Here, “objective Bayesians” are understood as using (some scheme) of default or conventionally derived priors.  One aspect of his remark is fairly clear: pseudo-Bayesian practice allows “terrible” priors to be used, and it would be better for them to appeal to conventional “default” priors that at least will not be so terrible (but in what respect?). It is the claim he makes in his “more provocative moments” that really invites deconstruction. Why would using the recommended conventional priors make them more like “true subjectivists”?  I can think of several reasons—but none is really satisfactory, and all are (interestingly) perplexing.

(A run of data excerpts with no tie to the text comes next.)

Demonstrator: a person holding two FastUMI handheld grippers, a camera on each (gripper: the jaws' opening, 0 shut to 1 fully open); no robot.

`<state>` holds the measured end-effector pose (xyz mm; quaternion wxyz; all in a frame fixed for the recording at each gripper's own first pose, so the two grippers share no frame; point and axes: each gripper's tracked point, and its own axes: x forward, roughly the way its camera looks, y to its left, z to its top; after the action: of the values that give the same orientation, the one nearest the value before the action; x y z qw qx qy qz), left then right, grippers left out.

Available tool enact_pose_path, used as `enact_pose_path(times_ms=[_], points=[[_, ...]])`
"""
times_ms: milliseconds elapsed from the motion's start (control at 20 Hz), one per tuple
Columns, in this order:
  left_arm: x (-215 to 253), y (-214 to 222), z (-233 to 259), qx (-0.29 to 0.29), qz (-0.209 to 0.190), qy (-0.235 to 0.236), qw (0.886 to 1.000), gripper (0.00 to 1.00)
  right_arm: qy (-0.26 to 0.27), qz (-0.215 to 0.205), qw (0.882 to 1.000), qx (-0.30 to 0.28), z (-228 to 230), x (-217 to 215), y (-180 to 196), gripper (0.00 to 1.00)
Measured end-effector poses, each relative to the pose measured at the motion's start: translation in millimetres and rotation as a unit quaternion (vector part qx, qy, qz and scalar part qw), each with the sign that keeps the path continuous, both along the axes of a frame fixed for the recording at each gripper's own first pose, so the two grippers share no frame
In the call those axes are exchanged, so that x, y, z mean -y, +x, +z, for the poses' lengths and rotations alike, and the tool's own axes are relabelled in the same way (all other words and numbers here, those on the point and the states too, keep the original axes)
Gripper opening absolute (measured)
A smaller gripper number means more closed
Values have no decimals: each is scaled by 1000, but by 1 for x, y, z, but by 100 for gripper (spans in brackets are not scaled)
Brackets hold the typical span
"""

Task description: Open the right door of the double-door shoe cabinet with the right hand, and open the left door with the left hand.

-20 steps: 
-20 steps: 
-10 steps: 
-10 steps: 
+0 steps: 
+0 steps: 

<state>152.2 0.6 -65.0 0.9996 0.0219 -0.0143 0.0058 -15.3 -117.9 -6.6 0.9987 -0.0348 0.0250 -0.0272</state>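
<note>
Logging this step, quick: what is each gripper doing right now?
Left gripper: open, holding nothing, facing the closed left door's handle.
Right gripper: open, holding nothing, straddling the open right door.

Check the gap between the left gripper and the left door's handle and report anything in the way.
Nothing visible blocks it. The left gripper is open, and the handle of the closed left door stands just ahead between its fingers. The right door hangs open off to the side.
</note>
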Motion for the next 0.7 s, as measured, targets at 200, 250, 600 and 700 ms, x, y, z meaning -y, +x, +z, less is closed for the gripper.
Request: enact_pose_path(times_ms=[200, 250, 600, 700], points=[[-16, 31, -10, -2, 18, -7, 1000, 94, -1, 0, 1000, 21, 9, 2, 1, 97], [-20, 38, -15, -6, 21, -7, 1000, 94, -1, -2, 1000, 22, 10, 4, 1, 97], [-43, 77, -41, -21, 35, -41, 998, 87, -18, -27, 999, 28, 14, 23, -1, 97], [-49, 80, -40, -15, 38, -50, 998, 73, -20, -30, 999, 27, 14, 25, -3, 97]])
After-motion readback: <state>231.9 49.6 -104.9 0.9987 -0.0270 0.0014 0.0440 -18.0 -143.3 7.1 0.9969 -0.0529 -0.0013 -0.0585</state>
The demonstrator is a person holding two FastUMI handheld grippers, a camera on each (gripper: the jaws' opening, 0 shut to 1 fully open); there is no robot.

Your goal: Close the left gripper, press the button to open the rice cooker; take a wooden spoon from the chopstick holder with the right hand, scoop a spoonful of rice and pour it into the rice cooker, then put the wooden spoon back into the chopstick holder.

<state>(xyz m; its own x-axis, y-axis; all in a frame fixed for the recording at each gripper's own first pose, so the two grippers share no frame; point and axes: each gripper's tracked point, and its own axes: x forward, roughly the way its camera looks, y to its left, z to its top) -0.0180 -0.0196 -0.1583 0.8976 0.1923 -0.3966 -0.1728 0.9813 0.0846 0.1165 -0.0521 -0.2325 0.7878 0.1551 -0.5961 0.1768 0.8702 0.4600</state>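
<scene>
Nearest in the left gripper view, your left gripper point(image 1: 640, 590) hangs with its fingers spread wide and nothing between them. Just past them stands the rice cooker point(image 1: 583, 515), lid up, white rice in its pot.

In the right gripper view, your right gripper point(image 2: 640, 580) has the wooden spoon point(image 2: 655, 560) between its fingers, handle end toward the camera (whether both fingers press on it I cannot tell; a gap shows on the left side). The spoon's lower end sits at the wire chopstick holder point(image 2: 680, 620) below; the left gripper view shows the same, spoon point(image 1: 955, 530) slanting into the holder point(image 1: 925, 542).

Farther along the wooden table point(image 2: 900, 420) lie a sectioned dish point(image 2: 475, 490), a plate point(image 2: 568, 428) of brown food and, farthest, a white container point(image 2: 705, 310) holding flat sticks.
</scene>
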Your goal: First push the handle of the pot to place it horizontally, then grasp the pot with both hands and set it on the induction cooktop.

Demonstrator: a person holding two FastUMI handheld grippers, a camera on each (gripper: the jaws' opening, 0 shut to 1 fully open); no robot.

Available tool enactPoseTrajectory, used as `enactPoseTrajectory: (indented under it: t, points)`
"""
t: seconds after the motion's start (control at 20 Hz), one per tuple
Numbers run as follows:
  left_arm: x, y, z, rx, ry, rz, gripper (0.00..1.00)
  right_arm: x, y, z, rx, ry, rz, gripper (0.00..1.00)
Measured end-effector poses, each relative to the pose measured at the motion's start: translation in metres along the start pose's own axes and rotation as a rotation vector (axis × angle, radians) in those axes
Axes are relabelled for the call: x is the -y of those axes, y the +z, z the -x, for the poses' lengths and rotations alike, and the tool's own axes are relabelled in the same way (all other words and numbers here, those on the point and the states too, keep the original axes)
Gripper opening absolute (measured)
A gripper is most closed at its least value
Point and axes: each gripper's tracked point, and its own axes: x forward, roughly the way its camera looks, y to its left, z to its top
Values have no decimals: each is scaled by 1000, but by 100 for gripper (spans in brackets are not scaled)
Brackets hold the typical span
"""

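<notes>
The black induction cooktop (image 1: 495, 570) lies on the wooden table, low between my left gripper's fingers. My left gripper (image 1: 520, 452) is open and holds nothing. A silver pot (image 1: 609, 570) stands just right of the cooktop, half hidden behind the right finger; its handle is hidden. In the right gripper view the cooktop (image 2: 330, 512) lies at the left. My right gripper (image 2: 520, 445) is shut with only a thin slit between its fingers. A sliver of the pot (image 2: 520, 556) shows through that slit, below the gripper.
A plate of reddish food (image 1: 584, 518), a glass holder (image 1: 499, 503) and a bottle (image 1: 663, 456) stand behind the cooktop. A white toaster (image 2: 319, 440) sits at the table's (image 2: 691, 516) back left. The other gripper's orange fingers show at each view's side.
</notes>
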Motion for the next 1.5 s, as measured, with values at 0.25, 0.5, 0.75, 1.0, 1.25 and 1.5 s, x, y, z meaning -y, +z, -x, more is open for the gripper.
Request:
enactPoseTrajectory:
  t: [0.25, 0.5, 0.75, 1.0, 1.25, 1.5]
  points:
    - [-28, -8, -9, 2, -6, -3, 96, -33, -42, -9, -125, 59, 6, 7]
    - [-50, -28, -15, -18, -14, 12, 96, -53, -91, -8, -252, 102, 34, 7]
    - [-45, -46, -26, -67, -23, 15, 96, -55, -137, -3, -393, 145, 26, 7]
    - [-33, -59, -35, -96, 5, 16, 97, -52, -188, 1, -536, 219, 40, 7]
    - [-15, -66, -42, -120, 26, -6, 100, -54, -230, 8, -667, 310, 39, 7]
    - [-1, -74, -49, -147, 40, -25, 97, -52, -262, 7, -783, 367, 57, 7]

I am reminded of Sartre’s remarks in Being and Nothingness on bad faith and irony:


In irony a man annihilates what he posits within one and the same act; he leads us to believe in order not to be believed; he affirms to deny and denies to affirm; he creates a positive object but it has no being other than its nothingness.


So true!  (Of course I am being ironic!) Back to teasing out what’s behind Berger’s remarks.
Now, it would seem that if she did use priors that correctly reflected her beliefs (call these priors “really informed by subjective opinions”(riso?), and that satisfied the Bayesian formal coherency requirements, then that would be defensible for a subjective Bayesian. But Berger notices that, in actuality, many Bayesians (the pseudo-Bayesians) do not use riso priors. Rather, they use various priors (the origin of which they’re unsure of) as if these really reflected their subjective judgments. In doing so, she (thinks that she) doesn’t have to justify them—she claims that they reflect subjective judgments (and who can argue with them?).


According to Berger here, the Bayesian community (except for the pseudo-Bayesians?) knows that they’re terrible, according to a shared criterion (is it non-Bayesian? Frequentist?). But I wonder: if, as far as the agent knows, these priors really do reflect the person’s beliefs, then would they still be terrible? It seems not. Or, if they still would be terrible, doesn’t that suggest a distinct criterion other than using “really informed” (as far as the agent knows) opinions or beliefs?


I await your interpretive efforts, and will post them (if received by the last day of Hanukkah)--Anonymous is OK.. ..

RMM 2011 refers to the special issue of the on-line journal, Rationality, Markets and Morals housing papers growing out of the LSE conference of June 2010: Statistical Science and Philosophy of Science: Where Do (Should) They Meet in 2011 and Beyond? http://www.rmm-journal.de/htdocs/st01.html

Berger, J. (2006),“The Case for Objective Bayesian Analysis”, and “Rejoinder”, Bayesian Analysis 1(3), 385–402; 457-464.


Sartre, J.P Being and Nothingness: an essay in phenomenological ontology (1943, Gallimard); English 1956, Philosophical Library Inc.

Senn, S. (2011) You may believe you are a Bayesian but you are probably wrong. Rationality, Markets and Morals RMM Vol. 2, 2011, 48–66
[1] It was David Cox who first alerted me.  Then there was Dongchu Sun, a statistician who visited at Virginia Tech.

[2] Yes, I’d given up on them, and was happy to spend all my remaining exiled days on philosophy of experiment.

[3] I’m not here including things like “Bayes nets,” which use conditional probability (as do we all) but are not really Bayesian.

[4] J. Williamson, J. Corfield and others at Kent co-hosted the first.

[5] As noted, Jim Berger is aware that I’m discussing this on my blog.  I hope he will comment!